I decided I was not going to recap 2010 in a blog post, but I changed my mind. This has been a very, very active year for me. It all happened fast, and I think the fruits of it are yet to come. That is why I say it was a year of foundations -- on many levels.
I got a little more out of my comfort zone this year. I started the year out speaking at a SharePoint Saturday event in Indianapolis. It was by far the largest professional group I have spoken to until then. Although I have played guitar for and spoken to much larger congregations, this made me a little more nervous. It was an unfamiliar audience with a very broad degree of experience. In August, the jitters went to a whole new level when I spoke to a breakout audience more than twice the size at devLINK (with a major head cold) immediately following Tim Huckaby's keynote address. In addition to getting more comfortable with speaking to larger professional audiences, I gained some great experience in how to prepare presentations and engage audiences.
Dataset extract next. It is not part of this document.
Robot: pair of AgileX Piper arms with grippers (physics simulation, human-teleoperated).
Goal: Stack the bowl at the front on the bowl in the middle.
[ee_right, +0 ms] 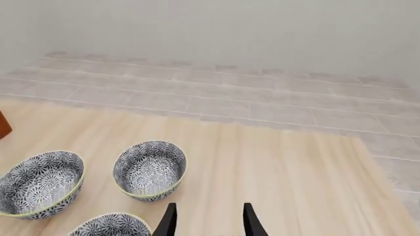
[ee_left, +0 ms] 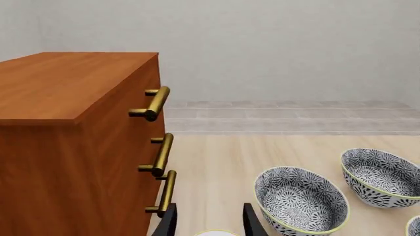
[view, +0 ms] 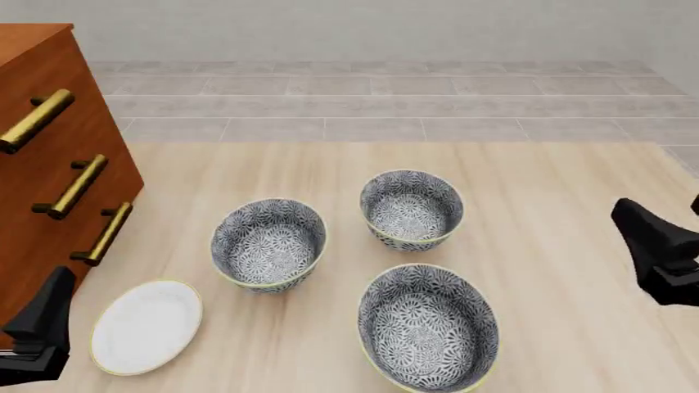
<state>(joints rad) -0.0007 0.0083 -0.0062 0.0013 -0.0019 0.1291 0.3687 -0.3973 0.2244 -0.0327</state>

In the second quarter of 2010, I was awarded the INETA Community Champions award for my work in the Microsoft community. My focus is on SharePoint, but I work with other products as well. My community work this year included leading the Evansville SharePoint Users Group, hosting a local SharePoint 2010 launch, speaking to other user groups in the mid-west, and speaking at the two regional conferences listed above. Online I was active in the Microsoft TechNet forums and the SharePoint Overflow forums. I taught classes, beta tested products, beta tested exams, earned new certifications, and even did a little writing (which you will learn more about in the future).
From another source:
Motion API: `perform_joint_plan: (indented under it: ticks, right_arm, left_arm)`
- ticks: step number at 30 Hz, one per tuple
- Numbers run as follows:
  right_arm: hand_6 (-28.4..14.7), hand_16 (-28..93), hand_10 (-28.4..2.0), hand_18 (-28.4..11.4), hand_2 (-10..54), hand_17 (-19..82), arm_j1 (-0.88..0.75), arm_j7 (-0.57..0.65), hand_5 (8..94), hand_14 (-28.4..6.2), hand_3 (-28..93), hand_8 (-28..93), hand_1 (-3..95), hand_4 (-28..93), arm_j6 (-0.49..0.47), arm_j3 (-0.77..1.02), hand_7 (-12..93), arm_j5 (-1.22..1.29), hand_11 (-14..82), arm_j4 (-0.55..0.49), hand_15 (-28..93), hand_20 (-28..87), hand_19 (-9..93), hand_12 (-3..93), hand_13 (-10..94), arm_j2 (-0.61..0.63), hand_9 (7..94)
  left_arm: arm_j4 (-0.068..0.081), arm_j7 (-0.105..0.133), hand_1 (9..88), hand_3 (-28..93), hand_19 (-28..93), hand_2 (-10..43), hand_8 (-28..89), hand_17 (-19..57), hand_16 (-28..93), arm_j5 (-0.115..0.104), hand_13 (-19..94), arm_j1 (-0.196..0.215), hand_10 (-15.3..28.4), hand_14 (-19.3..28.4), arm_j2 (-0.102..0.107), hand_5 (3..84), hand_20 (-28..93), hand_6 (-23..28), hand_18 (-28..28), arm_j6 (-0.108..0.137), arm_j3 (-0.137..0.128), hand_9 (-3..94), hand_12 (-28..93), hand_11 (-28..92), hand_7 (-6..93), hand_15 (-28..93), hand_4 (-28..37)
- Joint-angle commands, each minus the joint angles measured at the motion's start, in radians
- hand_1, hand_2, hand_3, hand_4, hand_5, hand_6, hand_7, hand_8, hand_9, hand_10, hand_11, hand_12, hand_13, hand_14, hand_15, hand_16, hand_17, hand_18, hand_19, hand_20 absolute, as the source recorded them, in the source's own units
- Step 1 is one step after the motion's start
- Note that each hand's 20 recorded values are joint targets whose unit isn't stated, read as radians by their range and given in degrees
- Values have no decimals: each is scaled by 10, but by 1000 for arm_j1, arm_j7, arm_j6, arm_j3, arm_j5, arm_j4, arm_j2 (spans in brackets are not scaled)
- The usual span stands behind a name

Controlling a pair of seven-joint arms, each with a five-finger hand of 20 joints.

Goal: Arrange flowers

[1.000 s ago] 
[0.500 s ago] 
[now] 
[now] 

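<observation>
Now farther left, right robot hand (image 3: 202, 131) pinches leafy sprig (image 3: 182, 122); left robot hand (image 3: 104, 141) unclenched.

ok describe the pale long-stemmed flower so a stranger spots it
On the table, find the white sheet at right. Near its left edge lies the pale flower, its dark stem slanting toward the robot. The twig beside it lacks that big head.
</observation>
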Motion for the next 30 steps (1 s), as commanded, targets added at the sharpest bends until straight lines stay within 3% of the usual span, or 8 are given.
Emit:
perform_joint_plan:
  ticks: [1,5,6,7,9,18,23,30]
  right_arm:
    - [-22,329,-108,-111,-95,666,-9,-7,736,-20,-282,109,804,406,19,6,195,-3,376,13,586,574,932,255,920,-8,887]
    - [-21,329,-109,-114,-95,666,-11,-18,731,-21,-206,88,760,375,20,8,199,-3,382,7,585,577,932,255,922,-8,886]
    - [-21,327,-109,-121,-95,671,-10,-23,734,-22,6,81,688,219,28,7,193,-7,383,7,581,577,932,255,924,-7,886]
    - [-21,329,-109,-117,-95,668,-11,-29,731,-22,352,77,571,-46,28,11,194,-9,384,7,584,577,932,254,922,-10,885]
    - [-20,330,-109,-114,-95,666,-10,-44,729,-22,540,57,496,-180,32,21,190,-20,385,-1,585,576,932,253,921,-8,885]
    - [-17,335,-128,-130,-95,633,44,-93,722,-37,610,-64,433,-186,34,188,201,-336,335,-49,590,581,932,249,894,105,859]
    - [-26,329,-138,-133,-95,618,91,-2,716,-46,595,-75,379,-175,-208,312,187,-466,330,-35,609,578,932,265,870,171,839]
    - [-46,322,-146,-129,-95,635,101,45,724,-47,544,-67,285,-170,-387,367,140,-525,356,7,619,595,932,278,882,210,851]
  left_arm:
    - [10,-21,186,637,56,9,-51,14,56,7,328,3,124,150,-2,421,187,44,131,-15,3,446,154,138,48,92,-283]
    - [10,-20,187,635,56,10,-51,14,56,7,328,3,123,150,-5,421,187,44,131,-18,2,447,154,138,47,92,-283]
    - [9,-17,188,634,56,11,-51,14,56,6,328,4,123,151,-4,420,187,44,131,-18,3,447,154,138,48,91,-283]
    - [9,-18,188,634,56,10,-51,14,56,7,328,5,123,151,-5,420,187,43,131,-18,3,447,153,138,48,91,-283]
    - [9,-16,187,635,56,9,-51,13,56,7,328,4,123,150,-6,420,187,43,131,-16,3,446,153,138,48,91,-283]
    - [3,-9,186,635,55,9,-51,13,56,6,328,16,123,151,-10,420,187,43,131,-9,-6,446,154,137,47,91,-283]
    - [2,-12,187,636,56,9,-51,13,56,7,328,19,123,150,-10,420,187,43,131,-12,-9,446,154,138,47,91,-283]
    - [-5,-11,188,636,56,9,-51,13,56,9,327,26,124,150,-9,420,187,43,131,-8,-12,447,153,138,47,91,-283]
Our company grew. Our clients (the best clients in the world) seemed to have a productive year. We reaped a lot of fruit from our hard work, but again, I think most of the fruit remains to be seen. Much of 2010 was laying the foundation for great things in 2011. I'm looking forward to a great year professionally -- more stretching and getting out of the comfort zone.
Personally, I could go on for days. I love my family. My wife is a rock -- one of the pretty kinds. Karen is such a hard-worker and so supportive of her family. My kids are starting to come to their own. Jaelyn is on the student council and got some great roles at the community theatre. She started playing tennis in addition to soccer and has taken a real liking to it -- she'll be a force to be reckoned with. She still has one of the most beautiful voices I've heard, and she never misses a beat on the piano while she's singing. Jenna made the cheerleading squad and is having a blast with it. She's a power forward on her school's basketball team and plays on a great traveling team. She loves hanging out with her friends and enjoying a good laugh. I don't think I've ever seen a kid catch on to things so quickly -- from technology to board games to sports. She even caught on to math a little better this year. I've much to be proud of as a husband and father. We had a couple of great road trips -- hiking at Shawnee and kicking back at Cedar Point, Marblehead and the Kalahari in northern Ohio.
I started playing guitar again after a several month hiatus. I play frequently with a group of great musicians at Bethel Memorial Church in Princeton. I organized and coached our community's first girls junior high tennis team. It was a foundational year there, too. Many of our girls learned to play tennis for the first time, and next year they'll be very competitive. I started coaching basketball at the grade school again -- this time as assistant for a good friend. I love working with the fifth graders and seeing how much better they are at the end of the season compared to when they started. In addition to the above, I somehow became president of the Junior Titan Soccer Club. I'm honored to do it. There are big shoes to fill there, but we have a great soccer community and my kiddos love the game.
My incredibly gifted and hard-working brother-in-law Darvin (affectionately known as "Durr") retired from the Army just days ago after 20+ years of loyal service. Darvin has sacrificed for his country -- home and abroad -- including several tours to Iraq, Kuwait, and Afghanistan. I appreciate the sacrifices Darvin and his family have made, and I wish him a blessed retirement/next chapter of his life. I'm also proud of my little sister Lana who decided to go back and get her teaching degree. She aced college and her student-teaching assignments. She's going to be an amazing teacher!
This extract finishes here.